The most obvious use of tracking research is keeping tabs on your customers. Customer experience and engagement are important gauges for companies with a number of microtransactions or where customers purchase on a regular basis. In this case I’m not talking about follow up emails or calls after purchase, which only capture extremely positive or negative responses. I’m talking about a concerted effort to capture the experience of a cross section of customers on a regular basis, perhaps quarterly or biannually. The more transactions the shorter the time interval between surveys. It’s important to keep an eye on how your customers feel about you and compare that to previous waves. If something has changed, the sooner you find out the sooner you can fix it. This is probably the most popular type of tracking.
Tracking Competitive Offerings
It’s important to know who else is in your space and if anything changes that would cause you to take evasive action. I’m sure you researched this when you launched your business, new product line or new service, but nothing stands still. Current and potential customers are the best place to gauge how new competitive developments have, or may have, an impact on your business. Look for trends over time, and make sure you understand how to deal with them.
Marketing Message Effectiveness
Marketing departments require feedback to make sure their messages are effective and moving the needle. Sales volumes will likely reflect this, but when they it’s not obvious it’s important know if it’s the message or where they are placed that is the limiting factor. How are your messages doing over time? Do they need to be refreshed? How do they compare with your competitor’s messages? Are you missing an opportunity?
As you make incremental changes to your product or service, it’s important to keep track of how they are being received. Direct response post-purchase is important, but testing purchase likelihood as you move through the product lifecycle is also an important piece of information to understand. How will this change affect potential purchases? Is it time to retire this version of my product and innovate?

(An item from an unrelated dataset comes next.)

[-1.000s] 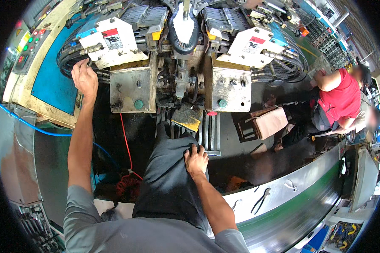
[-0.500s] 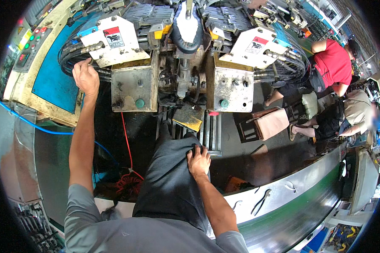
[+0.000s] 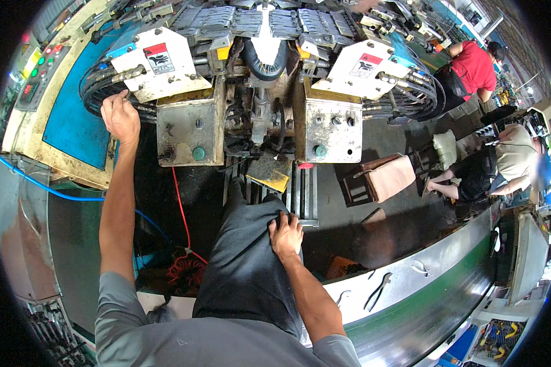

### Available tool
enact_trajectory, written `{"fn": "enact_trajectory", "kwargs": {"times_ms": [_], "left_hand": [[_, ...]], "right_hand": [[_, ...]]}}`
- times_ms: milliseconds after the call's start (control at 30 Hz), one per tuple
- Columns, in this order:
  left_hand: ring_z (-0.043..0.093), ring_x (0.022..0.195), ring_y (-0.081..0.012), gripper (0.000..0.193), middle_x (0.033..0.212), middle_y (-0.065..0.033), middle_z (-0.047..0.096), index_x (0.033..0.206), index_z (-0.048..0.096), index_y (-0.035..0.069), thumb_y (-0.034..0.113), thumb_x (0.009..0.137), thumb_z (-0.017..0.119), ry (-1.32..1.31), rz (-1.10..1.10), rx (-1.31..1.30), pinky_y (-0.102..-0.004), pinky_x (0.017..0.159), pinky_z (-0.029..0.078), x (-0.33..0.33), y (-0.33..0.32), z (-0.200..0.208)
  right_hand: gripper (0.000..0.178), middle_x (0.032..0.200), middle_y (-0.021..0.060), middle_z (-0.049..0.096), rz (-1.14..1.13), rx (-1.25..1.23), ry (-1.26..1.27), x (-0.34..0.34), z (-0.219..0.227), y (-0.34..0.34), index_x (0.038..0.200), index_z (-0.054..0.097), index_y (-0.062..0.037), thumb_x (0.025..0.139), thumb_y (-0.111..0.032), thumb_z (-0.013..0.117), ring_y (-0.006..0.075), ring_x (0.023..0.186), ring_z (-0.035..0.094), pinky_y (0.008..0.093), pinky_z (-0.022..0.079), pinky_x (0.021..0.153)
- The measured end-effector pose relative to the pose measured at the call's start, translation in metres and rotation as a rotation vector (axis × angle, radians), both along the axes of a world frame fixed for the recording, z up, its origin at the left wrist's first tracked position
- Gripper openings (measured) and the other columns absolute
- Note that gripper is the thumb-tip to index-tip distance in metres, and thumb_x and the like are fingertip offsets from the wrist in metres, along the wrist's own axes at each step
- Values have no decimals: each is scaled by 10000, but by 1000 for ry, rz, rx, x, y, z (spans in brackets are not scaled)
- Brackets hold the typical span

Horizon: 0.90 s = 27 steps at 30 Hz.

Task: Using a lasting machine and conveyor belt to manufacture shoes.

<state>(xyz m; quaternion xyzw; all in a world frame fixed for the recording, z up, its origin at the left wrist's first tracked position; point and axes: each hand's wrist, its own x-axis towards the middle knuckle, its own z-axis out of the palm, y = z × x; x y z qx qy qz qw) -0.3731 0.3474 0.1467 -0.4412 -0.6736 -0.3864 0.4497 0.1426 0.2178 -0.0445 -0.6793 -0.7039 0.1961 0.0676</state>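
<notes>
My left hand (image 3: 121,117) is raised to the bundle of black hoses (image 3: 98,96) at the machine's left side. Its fingers are curled over; whatever lies under them is hidden. My right hand (image 3: 286,235) rests on my knee in dark trousers (image 3: 242,263), fingers spread, holding nothing. Ahead stands a machine with two metal control boxes (image 3: 190,131), each bearing a green button (image 3: 198,153). Between its sides sits a white, shoe-shaped piece with a dark rounded end (image 3: 266,67). Jointed metal plates (image 3: 211,21) close in on it from left and right.
A cream cabinet with a button panel (image 3: 40,76) stands left, a blue hose (image 3: 43,183) below it. Pliers (image 3: 378,292) lie on the metal ledge at right. A padded chair (image 3: 390,178) and two people, one in a red shirt (image 3: 473,70), are beyond.
The machine's metal plates have moved inward from both sides, narrowing the gap over the white piece. The person in red has shifted posture. My hands stay in about the same places.
</notes>
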Motion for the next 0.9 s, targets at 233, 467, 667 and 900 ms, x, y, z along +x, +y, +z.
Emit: {"fn": "enact_trajectory", "kwargs": {"times_ms": [233,467,667,900], "left_hand": [[651,1016,-328,259,1055,-71,684,1047,819,142,13,871,679,0,-7,8,-473,912,530,2,4,2],[640,1037,-355,260,1081,-116,686,1108,789,106,31,893,664,50,-49,-6,-490,926,515,3,-1,0],[643,1107,-365,334,1155,-138,707,1220,761,117,71,899,681,116,-41,-47,-502,1003,500,-16,8,-6],[648,1131,-373,364,1208,-138,705,1290,747,113,74,935,679,121,-45,-93,-506,1019,508,-26,9,-2]], "right_hand": [[532,1533,224,541,1,-17,10,0,1,4,1470,613,-158,1024,-448,631,462,1294,604,564,505,1090],[538,1545,224,529,-6,-50,-9,0,4,2,1478,608,-154,1035,-459,618,456,1325,585,577,485,1103],[532,1495,215,550,-10,-61,18,-2,8,6,1458,620,-143,1030,-459,608,464,1312,587,588,497,1086],[561,1534,216,538,-19,-59,63,9,14,15,1491,595,-162,1032,-485,609,469,1335,588,590,494,1112]]}}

How are competitive offerings effecting likelihood of purchasing my current product?
Companies that partner with B2B audiences sometimes need to make sure their offering is being iterated correctly, and that their professional customers are seeing improvement in how they can use your product with their customers. This concept works hand in hand with purchase likelihood, but is likely more important because or the symbiotic nature of the product. In other words, B2B relationships are also important to track as much as consumer relationships.
And Many More…
This is far from an exhaustive list, and I’m sure you can come up with things you would like to track for your business quite easily. The important thing to remember is that your research partner must understand what to track, how to manage information gathering for your audience, and provide an easy, effective tool for understanding the information that will come rolling in. Without this understanding, you just have a lot of data, customers who might not be happy, and no real way to translate the data into action.